- _ACTIVITY_
Return exactly the lines from the one that contains "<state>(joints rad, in" up to the last line of the listing, and nothing else.

- _COLLECTED DATA_
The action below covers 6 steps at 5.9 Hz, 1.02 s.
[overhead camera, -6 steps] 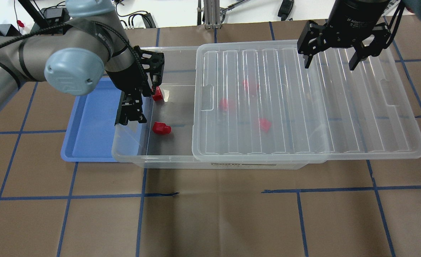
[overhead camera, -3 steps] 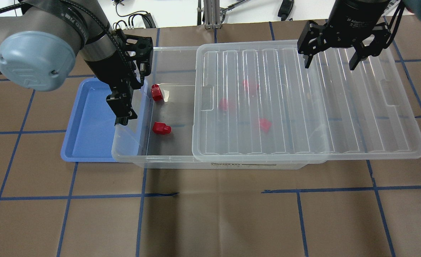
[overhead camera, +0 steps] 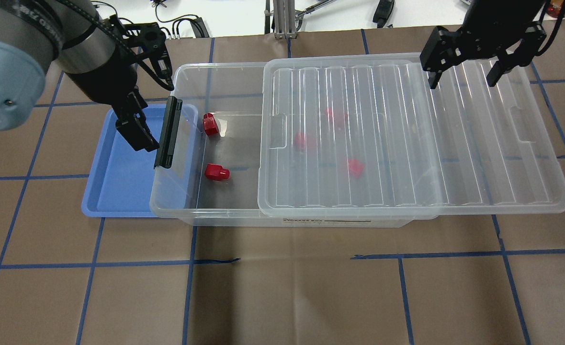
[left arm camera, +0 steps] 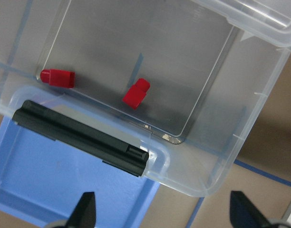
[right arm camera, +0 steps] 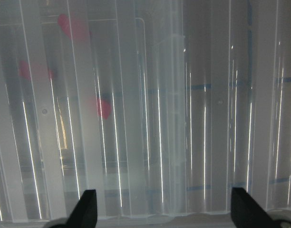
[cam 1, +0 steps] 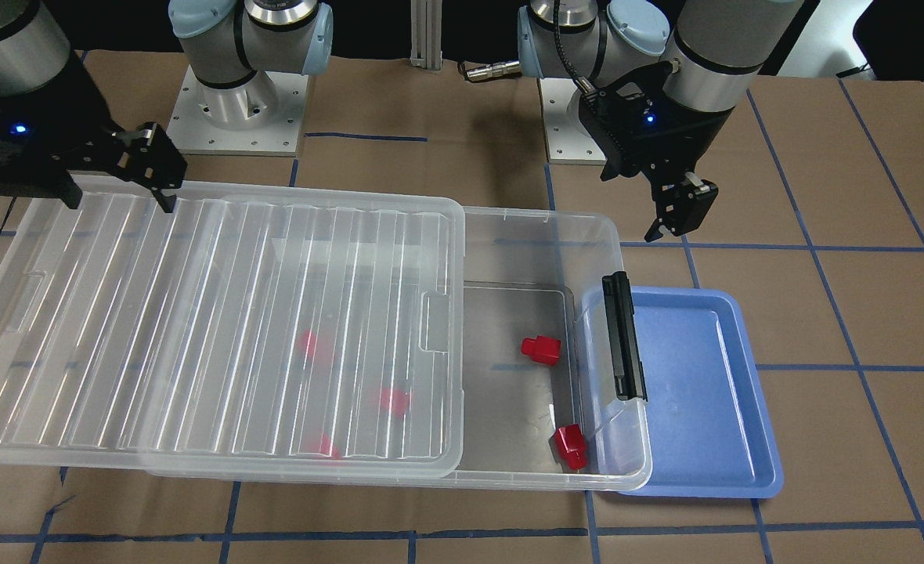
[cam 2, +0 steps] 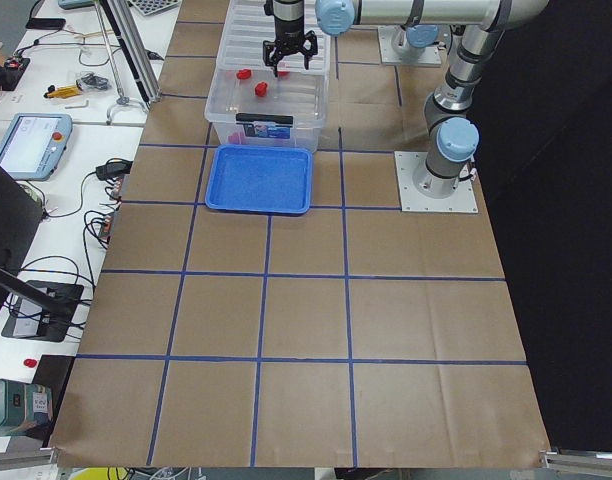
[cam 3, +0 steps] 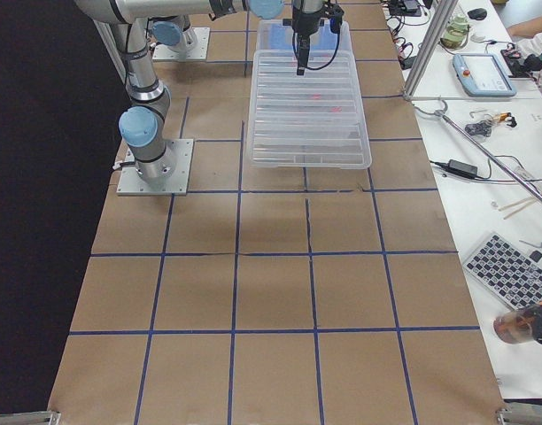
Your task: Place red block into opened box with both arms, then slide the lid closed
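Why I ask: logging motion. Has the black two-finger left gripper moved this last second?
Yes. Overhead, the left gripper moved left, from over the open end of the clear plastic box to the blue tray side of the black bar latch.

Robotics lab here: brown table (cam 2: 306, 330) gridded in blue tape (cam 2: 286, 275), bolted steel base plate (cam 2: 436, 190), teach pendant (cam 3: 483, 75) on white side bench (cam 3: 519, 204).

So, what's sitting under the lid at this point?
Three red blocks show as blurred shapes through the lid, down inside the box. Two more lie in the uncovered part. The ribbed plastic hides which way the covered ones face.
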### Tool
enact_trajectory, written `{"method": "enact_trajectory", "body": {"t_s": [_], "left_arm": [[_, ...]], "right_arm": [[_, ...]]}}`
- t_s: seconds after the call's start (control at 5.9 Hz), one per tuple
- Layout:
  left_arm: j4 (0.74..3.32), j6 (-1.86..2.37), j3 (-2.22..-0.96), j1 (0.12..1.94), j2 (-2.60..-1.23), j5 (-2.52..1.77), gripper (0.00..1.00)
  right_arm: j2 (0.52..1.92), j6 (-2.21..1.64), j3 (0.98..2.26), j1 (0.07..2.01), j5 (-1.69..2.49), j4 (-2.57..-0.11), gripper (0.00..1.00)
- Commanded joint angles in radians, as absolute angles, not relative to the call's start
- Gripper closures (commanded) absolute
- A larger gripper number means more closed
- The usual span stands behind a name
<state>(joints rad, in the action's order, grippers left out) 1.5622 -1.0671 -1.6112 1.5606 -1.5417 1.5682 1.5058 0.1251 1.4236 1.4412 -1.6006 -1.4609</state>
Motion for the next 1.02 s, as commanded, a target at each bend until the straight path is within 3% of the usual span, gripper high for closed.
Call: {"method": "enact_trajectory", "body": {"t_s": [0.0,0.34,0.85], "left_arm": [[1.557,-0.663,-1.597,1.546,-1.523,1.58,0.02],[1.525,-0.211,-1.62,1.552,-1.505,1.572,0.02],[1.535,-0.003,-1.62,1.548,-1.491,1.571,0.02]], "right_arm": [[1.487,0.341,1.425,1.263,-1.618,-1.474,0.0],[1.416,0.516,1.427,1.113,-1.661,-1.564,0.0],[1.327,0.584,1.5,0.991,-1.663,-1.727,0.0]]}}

- _SOLUTION BELOW_
<state>(joints rad, in the action's order, grippers left out) 1.5622 -1.0671 -1.6112 1.5606 -1.5417 1.5682 1.5058 0.1251 1.4236 1.4412 -1.6006 -1.4609</state>
Motion for the next 1.02 s, as commanded, a target at each bend until the straight path is within 3% of the usual span, gripper high for closed.
Call: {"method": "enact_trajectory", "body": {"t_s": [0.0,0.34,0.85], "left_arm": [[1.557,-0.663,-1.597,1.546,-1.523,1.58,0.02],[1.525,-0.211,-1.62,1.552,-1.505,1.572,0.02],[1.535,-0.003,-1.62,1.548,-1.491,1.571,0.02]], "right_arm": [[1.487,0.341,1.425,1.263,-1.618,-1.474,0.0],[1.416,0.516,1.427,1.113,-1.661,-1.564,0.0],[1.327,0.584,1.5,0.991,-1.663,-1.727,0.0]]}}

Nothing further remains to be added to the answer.